- _Assignment_: Every line below containing the word "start" should be found and copied.

────────

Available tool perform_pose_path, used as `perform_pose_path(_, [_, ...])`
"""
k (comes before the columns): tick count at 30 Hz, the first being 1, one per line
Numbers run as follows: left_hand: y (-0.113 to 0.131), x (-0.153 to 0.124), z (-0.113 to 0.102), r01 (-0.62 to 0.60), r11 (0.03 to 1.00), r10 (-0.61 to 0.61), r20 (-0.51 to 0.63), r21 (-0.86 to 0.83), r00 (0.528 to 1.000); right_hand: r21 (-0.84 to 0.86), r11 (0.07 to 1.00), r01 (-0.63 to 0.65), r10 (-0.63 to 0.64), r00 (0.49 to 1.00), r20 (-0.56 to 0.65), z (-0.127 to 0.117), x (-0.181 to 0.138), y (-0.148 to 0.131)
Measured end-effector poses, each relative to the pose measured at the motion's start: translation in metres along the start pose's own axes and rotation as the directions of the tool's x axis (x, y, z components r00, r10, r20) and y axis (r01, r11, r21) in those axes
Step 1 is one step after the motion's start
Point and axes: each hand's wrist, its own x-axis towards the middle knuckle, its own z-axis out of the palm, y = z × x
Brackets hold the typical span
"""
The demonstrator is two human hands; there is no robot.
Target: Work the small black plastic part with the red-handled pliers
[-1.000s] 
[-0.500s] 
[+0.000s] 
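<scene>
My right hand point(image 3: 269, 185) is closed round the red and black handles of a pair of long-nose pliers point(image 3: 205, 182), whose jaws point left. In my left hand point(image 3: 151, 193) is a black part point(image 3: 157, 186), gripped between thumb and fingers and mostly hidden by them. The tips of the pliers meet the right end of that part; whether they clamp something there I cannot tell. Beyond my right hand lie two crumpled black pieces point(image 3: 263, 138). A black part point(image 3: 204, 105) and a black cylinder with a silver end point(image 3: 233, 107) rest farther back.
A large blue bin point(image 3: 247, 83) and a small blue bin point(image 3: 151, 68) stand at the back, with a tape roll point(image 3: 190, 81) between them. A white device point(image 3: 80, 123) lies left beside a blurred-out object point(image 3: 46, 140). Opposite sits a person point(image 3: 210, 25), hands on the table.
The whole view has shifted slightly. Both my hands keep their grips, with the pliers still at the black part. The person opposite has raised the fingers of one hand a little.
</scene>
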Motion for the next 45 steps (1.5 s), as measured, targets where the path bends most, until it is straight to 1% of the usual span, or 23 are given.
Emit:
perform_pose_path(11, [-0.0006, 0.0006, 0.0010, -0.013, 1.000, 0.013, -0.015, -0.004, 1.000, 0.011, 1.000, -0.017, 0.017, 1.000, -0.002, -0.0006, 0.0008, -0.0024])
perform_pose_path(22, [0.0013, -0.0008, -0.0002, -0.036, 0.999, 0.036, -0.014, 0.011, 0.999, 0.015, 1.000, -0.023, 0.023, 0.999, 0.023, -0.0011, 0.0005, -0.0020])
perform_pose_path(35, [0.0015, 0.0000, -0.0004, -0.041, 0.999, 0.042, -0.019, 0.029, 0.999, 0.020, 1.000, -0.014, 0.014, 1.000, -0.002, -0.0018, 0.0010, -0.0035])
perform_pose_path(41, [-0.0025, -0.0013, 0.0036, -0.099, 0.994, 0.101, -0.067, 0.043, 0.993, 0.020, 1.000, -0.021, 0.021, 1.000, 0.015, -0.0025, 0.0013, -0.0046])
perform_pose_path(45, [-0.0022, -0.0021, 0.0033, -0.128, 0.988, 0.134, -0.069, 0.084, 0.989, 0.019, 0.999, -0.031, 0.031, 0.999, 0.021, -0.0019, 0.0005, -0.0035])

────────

- _Answer below_:
Measured end-effector poses, each relative to the pose measured at the motion's start: translation in metres along the start pose's own axes and rotation as the directions of the tool's x axis (x, y, z components r00, r10, r20) and y axis (r01, r11, r21) in those axes
Step 1 is one step after the motion's start

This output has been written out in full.